The Virginian Episode Review~Deadeye Dick |THE VIRGINIAN: DEAD-EYE DICK (1966, USA) **½
Western
net. National Broadcasting Company (NBC); pr co. Universal Television; d. Ida Lupino; w. Joseph Hoffman; exec pr. Frank Price; pr. Winston Miller; ph. Walter Strenge (Technicolor. 35mm. Spherical. 1.33:1); m. Sidney Fine; m sup. Stanley Wilson; th. Percy Faith; ed. Robert F. Shugrue; ad. George Patrick; set d. Claire P. Brown, John McCarthy Jr.; cos. Vincent Dee; m/up. Bud Westmore, Larry Germain; sd. Frank H. Wilkinson (Mono); tr. 9 November 1966; r/t. 77m.

cast: James Drury (The Virginian), Charles Bickford (John Grainger), Doug McClure (Trampas), Don Quine (Stacey Grainger), Sara Lane (Elizabeth Grainger), Alice Rawlings (Marjorie Hammond), David Macklin (Bob Foley), William Schallert (Harry Foley), Patricia Donahue (Mrs. Livvy Underhill), June Vincent (Mrs. Lucille Hammond), Ross Elliott (Sheriff Mark Abbott), Simon Scott (District Attorney), William Phipps (Hank), Dennis McCarthy (3rd Townsman), Chuck Courtney (Blake), Ollie O’Toole (Bank Teller), Walter Woolf King (Judge Winters), Mike Ragan (Burt (uncredited)), Frank Sully (Danny the Bartender (uncredited)).

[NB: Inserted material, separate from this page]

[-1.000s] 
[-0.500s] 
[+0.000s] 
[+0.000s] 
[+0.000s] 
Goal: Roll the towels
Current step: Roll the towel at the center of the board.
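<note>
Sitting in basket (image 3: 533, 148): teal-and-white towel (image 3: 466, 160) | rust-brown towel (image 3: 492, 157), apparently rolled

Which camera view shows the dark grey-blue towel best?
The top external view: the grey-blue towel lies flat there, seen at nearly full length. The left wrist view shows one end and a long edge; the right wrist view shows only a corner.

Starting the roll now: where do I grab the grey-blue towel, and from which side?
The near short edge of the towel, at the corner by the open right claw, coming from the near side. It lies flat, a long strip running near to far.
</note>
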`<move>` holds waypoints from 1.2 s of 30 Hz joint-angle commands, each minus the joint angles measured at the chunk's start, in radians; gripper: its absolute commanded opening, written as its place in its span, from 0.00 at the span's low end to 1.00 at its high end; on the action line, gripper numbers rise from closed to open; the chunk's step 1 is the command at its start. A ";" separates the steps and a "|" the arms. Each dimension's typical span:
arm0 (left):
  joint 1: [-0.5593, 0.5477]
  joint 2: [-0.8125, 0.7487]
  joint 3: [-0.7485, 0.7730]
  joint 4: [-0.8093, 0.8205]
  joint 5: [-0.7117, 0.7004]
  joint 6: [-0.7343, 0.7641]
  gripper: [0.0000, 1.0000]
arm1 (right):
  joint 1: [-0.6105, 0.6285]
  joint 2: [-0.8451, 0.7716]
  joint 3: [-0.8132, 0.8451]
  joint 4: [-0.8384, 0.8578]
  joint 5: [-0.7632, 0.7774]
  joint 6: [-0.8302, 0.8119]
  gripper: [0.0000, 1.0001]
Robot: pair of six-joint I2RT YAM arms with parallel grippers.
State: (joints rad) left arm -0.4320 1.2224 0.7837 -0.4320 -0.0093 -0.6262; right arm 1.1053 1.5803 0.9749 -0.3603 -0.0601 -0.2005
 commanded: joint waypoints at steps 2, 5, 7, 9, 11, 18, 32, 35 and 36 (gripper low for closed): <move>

(s. 5 ep. 9) A woman (Vincent) visits her sister in Medicine Bow bringing her teenage daughter (Rawlings) who is enamoured with a Dead Eye Dick western novel. She develops a crush on The Virginian (Drury) after he settles her horse aggravating a teenage boy she meets who likes her. A lightweight and totally predictable episode, the kind that made a diversion from the more serious material around it. The big positive is Rawlings, who captures the girl’s naive charm well. Everything else in this tale is moderate and instantly forgettable.